## Work required
Look for "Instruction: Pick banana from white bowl" in the listing below, then copy exactly the line it appears in and all lines after it to the end, and nothing more.

## Dataset excerpt

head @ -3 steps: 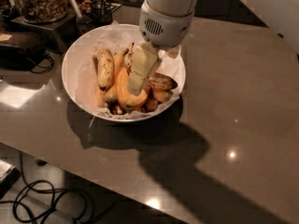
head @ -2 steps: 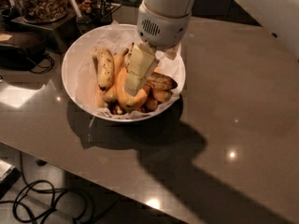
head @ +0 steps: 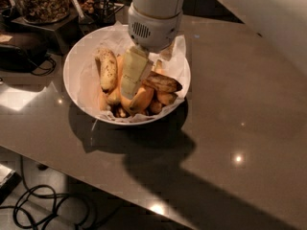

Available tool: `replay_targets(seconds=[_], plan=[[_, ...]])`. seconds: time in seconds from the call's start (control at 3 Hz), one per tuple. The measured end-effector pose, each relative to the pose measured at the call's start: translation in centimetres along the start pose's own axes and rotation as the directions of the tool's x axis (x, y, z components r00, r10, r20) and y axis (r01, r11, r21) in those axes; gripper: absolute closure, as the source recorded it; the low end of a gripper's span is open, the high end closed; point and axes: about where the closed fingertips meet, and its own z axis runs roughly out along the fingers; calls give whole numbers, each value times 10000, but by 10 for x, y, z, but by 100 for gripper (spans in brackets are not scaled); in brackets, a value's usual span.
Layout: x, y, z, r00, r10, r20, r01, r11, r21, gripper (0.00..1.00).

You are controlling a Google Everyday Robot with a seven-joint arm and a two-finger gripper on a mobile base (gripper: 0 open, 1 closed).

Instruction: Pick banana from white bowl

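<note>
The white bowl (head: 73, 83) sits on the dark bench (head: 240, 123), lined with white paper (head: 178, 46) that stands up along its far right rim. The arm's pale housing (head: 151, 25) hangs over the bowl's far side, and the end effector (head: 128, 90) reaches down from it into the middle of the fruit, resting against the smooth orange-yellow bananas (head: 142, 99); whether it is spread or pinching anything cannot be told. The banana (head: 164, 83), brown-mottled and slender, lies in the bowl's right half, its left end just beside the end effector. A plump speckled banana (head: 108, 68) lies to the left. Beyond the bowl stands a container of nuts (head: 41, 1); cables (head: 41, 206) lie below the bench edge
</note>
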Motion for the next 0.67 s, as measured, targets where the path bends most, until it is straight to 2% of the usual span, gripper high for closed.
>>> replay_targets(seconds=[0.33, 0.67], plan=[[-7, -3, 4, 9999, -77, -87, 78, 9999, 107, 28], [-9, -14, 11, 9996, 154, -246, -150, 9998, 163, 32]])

## Exercise response
Instruction: Pick banana from white bowl

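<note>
The white bowl (head: 73, 83) sits on the dark bench (head: 240, 123), lined with white paper (head: 178, 46) that stands up along its far right rim. The arm's pale housing (head: 151, 25) hangs over the bowl's far side, and the end effector (head: 128, 90) reaches down from it into the middle of the fruit, resting against the smooth orange-yellow bananas (head: 142, 99); whether it is spread or pinching anything cannot be told. The banana (head: 164, 83), brown-mottled and slender, lies in the bowl's right half, its left end just beside the end effector. A plump speckled banana (head: 108, 68) lies to the left. Beyond the bowl stands a container of nuts (head: 41, 1); cables (head: 41, 206) lie below the bench edge
</note>
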Motion for the next 0.67 s, as measured, targets where the path bends most, until it is straight to 2% of the usual span, gripper high for closed.
>>> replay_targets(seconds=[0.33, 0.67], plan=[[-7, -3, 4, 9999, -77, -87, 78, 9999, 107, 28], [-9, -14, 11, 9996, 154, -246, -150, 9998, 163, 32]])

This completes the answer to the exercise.